A bony witch who looked about a hundred and fifty nodded sourly to all of us from her plastic lounge chair, martini in hand. See, witches look the age they feel on the inside, and apparently Rimelda was not happy with her current state of existence. “Happy Birthday to meee,” she slurred. “Ain’t life a—”

“All right, kids, everyone in the pool!” trilled the blonde witch. The last couple kids cannonballed in, splashing everything.

My guardian, Sarmine Scarabouche, moved closer to me, drink in hand. Alone among the witches, she was definitely not wearing a swimsuit, or even any sort of—heaven forbid—shorts. Her silver bob was untouched by the heat. Her eyebrows drew neatly into a point as she glared down at me.

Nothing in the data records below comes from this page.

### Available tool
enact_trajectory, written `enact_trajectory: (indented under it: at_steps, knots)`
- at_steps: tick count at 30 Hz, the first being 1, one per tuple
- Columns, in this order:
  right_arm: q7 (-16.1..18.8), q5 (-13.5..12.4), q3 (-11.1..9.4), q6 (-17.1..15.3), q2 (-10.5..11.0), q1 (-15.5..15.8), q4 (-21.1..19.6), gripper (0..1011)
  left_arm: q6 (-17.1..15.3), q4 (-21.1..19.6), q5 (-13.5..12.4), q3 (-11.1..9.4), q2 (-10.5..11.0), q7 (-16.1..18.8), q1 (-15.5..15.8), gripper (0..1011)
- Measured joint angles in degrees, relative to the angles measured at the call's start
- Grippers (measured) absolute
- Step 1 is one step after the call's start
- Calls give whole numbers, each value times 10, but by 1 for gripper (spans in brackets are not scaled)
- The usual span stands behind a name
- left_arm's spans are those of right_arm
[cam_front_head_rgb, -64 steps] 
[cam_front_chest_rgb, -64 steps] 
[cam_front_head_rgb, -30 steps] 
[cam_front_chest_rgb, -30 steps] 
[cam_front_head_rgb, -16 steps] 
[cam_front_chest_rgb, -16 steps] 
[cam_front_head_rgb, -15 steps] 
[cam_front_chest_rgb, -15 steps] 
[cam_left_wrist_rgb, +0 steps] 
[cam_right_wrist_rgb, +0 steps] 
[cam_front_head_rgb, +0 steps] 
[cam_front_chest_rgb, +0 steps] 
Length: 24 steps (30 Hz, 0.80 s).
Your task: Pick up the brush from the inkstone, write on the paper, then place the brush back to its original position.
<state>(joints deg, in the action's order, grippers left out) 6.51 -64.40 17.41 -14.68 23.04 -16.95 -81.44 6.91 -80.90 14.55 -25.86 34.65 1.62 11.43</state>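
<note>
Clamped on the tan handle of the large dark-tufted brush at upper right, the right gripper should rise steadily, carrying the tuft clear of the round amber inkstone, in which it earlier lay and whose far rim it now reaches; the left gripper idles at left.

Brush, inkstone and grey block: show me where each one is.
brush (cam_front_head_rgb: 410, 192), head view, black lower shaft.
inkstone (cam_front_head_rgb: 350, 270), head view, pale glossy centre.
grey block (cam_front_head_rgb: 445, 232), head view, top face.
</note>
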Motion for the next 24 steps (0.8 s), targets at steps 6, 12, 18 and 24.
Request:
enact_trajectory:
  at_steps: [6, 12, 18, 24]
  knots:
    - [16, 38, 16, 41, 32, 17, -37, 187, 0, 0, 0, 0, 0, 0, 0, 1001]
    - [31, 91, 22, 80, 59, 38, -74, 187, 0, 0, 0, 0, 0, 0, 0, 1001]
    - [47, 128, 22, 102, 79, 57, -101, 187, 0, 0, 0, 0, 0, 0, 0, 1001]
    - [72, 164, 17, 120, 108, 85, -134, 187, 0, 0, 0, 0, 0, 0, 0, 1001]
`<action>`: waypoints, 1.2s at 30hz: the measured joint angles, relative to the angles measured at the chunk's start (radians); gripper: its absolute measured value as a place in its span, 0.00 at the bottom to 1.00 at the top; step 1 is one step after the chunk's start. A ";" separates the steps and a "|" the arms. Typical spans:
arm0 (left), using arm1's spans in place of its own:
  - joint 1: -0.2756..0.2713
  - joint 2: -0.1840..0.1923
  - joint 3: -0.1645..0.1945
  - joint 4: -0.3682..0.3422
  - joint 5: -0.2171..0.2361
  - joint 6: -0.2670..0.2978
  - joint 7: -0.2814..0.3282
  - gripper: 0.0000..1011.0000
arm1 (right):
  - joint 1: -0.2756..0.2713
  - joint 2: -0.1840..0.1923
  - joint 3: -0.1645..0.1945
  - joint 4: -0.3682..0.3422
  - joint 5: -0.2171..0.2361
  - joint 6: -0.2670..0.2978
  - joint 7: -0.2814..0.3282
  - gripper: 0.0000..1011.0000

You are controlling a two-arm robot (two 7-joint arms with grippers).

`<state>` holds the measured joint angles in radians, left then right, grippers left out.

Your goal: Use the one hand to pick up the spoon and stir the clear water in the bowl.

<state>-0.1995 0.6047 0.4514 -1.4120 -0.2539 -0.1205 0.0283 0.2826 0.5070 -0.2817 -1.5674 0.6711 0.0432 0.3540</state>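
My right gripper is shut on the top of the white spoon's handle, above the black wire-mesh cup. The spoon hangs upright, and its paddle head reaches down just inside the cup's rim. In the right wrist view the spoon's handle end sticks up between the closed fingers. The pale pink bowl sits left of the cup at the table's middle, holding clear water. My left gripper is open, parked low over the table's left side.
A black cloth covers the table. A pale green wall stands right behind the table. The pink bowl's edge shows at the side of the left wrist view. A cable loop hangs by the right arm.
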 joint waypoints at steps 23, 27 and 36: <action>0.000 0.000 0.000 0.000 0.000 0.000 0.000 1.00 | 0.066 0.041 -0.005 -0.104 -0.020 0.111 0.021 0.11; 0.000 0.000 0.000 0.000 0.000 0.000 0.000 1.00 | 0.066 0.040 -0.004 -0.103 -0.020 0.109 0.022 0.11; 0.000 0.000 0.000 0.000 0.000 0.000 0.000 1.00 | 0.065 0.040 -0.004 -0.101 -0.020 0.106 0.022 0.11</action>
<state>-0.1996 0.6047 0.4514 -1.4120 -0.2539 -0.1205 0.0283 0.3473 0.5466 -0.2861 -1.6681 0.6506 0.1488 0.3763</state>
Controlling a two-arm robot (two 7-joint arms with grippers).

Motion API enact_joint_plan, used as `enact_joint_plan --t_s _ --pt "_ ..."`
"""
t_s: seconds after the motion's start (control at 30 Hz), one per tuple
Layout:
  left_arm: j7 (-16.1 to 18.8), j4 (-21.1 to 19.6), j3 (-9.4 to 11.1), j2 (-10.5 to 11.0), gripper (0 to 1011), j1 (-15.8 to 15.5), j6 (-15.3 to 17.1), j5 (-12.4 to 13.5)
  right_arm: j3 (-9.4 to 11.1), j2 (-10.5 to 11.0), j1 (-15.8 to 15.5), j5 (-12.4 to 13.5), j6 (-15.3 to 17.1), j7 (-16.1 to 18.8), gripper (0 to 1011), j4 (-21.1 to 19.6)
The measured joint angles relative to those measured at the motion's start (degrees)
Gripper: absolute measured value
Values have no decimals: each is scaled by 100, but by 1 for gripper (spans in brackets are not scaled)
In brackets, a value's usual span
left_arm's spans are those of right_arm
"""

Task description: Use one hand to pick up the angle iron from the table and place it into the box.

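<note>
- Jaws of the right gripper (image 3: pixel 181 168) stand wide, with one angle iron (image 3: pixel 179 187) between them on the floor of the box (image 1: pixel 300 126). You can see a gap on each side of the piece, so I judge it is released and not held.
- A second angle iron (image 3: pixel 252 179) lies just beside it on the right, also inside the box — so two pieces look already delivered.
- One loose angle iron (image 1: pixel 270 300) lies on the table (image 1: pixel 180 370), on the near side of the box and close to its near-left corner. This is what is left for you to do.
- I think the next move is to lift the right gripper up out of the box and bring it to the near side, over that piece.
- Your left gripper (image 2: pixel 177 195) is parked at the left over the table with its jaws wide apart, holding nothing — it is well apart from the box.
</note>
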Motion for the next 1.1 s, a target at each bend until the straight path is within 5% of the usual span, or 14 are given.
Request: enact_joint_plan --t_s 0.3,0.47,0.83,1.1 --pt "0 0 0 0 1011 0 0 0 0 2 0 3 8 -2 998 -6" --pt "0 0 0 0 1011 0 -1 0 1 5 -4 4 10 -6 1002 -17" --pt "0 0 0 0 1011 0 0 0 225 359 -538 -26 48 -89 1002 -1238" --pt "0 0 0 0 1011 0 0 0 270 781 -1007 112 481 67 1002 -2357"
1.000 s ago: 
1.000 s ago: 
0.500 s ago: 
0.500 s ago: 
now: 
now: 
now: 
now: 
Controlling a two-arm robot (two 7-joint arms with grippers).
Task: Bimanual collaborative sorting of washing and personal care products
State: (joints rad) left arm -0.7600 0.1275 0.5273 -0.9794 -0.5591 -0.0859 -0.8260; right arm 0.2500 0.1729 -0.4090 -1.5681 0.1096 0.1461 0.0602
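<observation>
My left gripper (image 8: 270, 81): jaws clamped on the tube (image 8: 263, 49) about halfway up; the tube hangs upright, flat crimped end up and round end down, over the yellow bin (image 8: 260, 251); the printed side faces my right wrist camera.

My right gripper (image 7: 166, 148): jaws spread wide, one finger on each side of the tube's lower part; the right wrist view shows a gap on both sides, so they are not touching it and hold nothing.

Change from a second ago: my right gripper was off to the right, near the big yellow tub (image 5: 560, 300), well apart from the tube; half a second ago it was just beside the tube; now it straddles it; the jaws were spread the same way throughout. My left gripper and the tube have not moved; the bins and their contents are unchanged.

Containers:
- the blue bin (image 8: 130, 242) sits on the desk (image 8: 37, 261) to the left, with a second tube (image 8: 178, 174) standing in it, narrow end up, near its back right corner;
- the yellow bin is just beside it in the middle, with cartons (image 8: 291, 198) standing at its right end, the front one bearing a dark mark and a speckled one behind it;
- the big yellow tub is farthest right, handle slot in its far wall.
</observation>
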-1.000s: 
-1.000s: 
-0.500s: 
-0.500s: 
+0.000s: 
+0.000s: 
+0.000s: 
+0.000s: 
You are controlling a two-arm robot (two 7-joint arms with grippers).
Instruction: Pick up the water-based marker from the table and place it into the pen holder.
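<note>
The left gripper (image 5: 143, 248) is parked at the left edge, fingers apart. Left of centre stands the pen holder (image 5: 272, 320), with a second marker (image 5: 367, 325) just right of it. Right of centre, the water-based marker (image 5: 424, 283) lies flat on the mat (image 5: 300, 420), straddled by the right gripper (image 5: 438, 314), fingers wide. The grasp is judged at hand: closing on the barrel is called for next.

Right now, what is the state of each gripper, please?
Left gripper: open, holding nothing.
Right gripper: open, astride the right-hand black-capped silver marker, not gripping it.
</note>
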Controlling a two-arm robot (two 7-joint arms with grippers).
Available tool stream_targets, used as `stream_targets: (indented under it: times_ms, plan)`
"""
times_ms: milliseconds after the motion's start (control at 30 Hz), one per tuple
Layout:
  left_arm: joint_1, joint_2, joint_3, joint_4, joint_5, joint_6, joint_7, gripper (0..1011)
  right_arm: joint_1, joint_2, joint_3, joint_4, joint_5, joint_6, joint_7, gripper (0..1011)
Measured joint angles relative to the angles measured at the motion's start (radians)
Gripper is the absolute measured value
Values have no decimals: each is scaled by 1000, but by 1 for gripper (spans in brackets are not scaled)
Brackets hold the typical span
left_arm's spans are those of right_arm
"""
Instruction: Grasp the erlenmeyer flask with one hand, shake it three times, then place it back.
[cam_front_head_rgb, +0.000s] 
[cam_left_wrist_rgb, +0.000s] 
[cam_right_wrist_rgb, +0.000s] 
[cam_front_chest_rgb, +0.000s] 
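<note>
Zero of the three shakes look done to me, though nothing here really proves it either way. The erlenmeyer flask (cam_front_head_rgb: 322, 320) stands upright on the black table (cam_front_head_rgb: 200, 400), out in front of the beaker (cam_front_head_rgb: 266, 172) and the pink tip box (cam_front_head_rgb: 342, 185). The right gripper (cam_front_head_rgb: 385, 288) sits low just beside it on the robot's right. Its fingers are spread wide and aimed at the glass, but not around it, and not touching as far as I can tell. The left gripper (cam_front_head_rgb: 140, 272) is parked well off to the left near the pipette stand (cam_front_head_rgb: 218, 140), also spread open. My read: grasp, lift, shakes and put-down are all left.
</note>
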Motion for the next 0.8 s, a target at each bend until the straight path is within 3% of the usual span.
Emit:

I wanted to get in that swimming pool about as badly as I wanted to get in a tank of sharks. But Sarmine has a way of dealing out revolting punishments, like making everything I eat taste like brussels sprouts dipped in horseradish, and if I wanted to live to see tenth grade in the fall, I’d better do what she wanted.

I set down the plastic forks and slid into the water.

The water felt good on the hot summer day. It would have been a lovely afternoon if there had been anyone my age at the party. Oh, and if they weren’t all witches. One of them bit me.

“Ready the pool!” said the blonde witch.

A pile of tiny inflatables shaped like octopi rained down upon us. They were muddy green, about the size of my palm.

“Ooh, look at the cutie-pies,” said the little girl next to me. She was wearing solid pink, from her ruffled swimsuit to her pigtail bows, and looked about four. “Such sweet little baby krakens.